* _WORK INSTRUCTION_:
The first line of the data below and every line after it, through the one with "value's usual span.", must be transcribed without change.

* _GIVEN MATERIAL_:
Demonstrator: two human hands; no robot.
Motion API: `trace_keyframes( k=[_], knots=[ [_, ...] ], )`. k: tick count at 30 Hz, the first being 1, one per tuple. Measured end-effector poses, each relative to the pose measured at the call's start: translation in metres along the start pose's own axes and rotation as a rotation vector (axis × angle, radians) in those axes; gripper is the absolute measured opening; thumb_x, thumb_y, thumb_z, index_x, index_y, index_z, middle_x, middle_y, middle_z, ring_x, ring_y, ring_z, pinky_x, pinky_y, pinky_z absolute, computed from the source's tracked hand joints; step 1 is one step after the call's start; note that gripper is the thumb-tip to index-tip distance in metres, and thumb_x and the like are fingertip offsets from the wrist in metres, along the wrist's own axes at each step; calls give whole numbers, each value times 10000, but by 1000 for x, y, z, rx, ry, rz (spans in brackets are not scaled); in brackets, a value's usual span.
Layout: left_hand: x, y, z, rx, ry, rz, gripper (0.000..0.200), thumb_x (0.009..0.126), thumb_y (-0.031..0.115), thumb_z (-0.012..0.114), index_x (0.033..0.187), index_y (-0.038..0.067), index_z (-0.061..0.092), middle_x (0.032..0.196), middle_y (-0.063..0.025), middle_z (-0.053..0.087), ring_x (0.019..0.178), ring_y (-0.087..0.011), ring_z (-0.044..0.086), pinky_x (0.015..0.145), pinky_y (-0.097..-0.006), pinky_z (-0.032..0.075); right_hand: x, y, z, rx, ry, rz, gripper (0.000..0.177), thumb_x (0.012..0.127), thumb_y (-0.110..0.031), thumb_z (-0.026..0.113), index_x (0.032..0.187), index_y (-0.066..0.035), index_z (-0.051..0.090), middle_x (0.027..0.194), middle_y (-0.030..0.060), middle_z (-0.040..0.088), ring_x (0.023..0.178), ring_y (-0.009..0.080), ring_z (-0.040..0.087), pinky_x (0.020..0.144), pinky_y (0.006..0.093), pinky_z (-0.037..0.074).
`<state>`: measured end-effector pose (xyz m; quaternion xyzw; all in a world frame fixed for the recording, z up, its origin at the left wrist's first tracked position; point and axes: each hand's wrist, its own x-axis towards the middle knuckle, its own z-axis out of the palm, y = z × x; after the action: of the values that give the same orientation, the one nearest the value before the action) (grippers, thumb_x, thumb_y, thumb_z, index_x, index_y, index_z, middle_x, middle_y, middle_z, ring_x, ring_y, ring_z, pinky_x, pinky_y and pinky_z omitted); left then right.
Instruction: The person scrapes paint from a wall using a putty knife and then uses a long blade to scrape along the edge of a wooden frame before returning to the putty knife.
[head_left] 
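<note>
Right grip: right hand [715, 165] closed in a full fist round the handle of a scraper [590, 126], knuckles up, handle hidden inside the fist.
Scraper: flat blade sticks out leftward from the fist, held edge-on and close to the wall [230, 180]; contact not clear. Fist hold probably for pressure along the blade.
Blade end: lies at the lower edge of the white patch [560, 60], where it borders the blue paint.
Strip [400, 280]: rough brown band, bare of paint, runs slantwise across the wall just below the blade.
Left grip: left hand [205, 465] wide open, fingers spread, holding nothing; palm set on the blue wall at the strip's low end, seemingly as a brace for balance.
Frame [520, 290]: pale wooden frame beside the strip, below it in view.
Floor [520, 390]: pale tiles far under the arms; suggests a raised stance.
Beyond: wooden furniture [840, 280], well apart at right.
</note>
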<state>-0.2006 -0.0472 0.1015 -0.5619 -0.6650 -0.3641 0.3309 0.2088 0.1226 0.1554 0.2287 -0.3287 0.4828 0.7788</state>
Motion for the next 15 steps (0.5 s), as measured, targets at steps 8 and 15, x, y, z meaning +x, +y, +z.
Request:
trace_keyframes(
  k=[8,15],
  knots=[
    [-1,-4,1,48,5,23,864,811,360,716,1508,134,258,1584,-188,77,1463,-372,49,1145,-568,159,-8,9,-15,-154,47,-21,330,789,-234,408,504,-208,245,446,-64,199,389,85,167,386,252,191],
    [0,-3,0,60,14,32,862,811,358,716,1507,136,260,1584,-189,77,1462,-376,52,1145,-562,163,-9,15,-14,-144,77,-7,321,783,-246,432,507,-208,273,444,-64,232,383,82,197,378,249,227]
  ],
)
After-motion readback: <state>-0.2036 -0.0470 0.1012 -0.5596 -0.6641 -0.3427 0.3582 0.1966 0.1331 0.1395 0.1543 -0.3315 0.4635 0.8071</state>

* _WRITTEN ANSWER_:
Demonstrator: two human hands; no robot.
Motion API: `trace_keyframes( k=[_], knots=[ [_, ...] ], )`. k: tick count at 30 Hz, the first being 1, one per tuple. Measured end-effector poses, each relative to the pose measured at the call's start: translation in metres along the start pose's own axes and rotation as a rotation vector (axis × angle, radians) in those axes; gripper is the absolute measured opening; thumb_x, thumb_y, thumb_z, index_x, index_y, index_z, middle_x, middle_y, middle_z, ring_x, ring_y, ring_z, pinky_x, pinky_y, pinky_z absolute, computed from the source's tracked hand joints; step 1 is one step after the call's start; note that gripper is the thumb-tip to index-tip distance in metres, and thumb_x and the like are fingertip offsets from the wrist in metres, along the wrist's own axes at each step; calls give whole numbers, each value times 10000, but by 1000 for x, y, z, rx, ry, rz (spans in brackets are not scaled); in brackets, a value's usual span.

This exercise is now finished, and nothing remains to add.